The common understanding with SQL Server DDL is that in most cases, there is only one method to implement a given design element. For example, to ensure that a column does not accept NULL values, the solution that comes to mind is to define it as a NOT NULL column.


Recently, I came across a trainee who proposed to implement the NOT NULL requirement for a given column in a way that’s not conventional – he proposed to use CHECK constraints. I had never heard of anyone using CHECK constraints to enforce a NOT NULL check, but I liked the thought process and hence wrote a quick prototype to demonstrate why this was not a good idea.
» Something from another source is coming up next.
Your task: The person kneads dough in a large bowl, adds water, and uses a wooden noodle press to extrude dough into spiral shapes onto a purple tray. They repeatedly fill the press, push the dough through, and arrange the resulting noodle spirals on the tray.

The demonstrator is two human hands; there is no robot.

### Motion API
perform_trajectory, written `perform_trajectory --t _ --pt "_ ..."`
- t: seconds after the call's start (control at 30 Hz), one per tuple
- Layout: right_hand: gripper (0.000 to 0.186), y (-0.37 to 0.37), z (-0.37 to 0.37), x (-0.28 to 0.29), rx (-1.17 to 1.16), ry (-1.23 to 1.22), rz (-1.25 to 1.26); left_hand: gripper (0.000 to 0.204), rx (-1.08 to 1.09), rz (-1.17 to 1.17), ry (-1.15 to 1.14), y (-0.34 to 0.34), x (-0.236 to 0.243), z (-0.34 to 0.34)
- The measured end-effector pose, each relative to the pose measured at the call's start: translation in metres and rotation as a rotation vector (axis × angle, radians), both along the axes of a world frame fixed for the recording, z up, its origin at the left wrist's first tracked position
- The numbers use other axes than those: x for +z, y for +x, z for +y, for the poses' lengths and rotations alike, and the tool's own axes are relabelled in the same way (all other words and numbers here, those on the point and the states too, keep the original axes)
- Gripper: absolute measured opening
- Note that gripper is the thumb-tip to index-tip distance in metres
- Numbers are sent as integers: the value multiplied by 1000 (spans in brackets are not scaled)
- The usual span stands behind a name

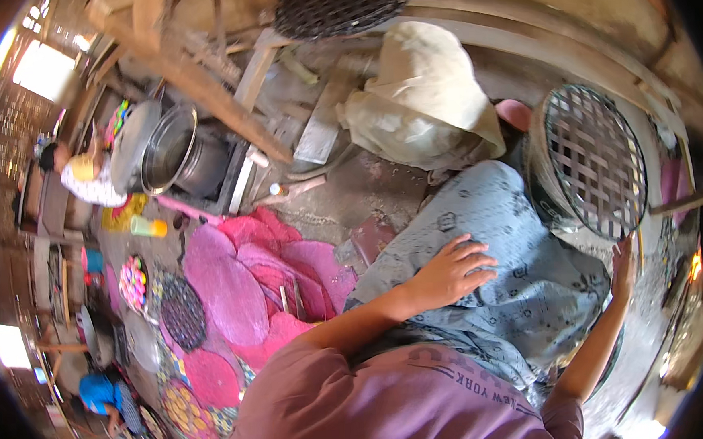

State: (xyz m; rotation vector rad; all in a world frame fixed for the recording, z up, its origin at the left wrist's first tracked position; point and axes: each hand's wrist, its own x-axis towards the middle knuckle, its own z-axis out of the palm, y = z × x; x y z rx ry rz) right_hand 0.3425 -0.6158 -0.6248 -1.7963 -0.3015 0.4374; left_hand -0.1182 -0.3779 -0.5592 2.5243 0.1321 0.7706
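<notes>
My left hand (455, 273) rests palm down on the grey-blue patterned cloth (480, 212) over my bent leg, fingers spread and holding nothing. On the far right, my right hand (624, 267) reaches the lower rim of a round woven lattice tray (595, 156), its fingers together at the edge and appearing to pinch it; the fingertips are partly hidden. The tray leans over the mouth of a large round grey vessel (540, 177) beside my leg. What is inside the vessel is hidden.
A pale cloth (428, 94) drapes a bulky heap ahead. Pink round sheets (227, 283) lie on the floor to the left, near a big metal pot (203, 166) and a wooden beam (190, 76). Flames (696, 266) show at the far right. Two people (87, 173) are at the left.
</notes>
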Motion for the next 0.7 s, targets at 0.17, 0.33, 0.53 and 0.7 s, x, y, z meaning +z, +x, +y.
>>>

The following is how I explained why we don’t use CHECK constraints to enfore NOT NULL values (for sake of brevity, I am demonstrating with a table that has only one column).

USE tempdb ;
GO

--Safety Check
IF OBJECT_ID('dbo.NotNullCheckConstraint', 'U') IS NOT NULL 
    BEGIN
        DROP TABLE dbo.NotNullCheckConstraint ;
    END
GO

--Table kept short for sake of brevity
CREATE TABLE dbo.NotNullCheckConstraint ( Age INT ) ;
GO

ALTER TABLE dbo.NotNullCheckConstraint
    ADD CONSTRAINT chk_AgeSpecified CHECK ( Age > 0 ) ;
GO

On most environments, though, this will not stop the user from entering NULLs. Let’s try it out:

USE tempdb;
GO
--Insert Test Data to prove that the CHECK constraint does not stop NULL values
INSERT  INTO dbo.NotNullCheckConstraint ( Age )
VALUES  ( NULL ),
        ( NULL ) ;
GO

--Select data from the table
SELECT  Age
FROM    dbo.NotNullCheckConstraint ;
GO
/*
Results:
--------
Age
--------
NULL
NULL
*/

The only real way to enforce a NOT NULL values via CHECK constraint is to alter the constraint to the following:

--Truncate the test table
TRUNCATE TABLE dbo.NotNullCheckConstraint;
GO

--Drop the old constraint
ALTER TABLE dbo.NotNullCheckConstraint 
    DROP CONSTRAINT chk_AgeSpecified ;
GO

--Create a new constraint
ALTER TABLE dbo.NotNullCheckConstraint
    ADD CONSTRAINT chk_AgeSpecifiedWithNotNullCheck CHECK ( Age IS NOT NULL
                                                            AND Age > 0 ) ;
GO

Let us now try to insert NULL values into the table:

USE tempdb ;
GO
--Insert Test Data to prove that the new CHECK constraint did stop NULL values
INSERT  INTO dbo.NotNullCheckConstraint ( Age )
VALUES  ( NULL ),
        ( NULL ) ;
GO

--Select data from the table
SELECT  Age
FROM    dbo.NotNullCheckConstraint ;
GO
/*
Results:
--------
Age
--------
*/

We encounter the following error message:


Msg 547, Level 16, State 0, Line 2
The INSERT statement conflicted with the CHECK constraint “chk_AgeSpecifiedWithNotNullCheck”. The conflict occurred in database “tempdb”, table “dbo.NotNullCheckConstraint”, column ‘Age’.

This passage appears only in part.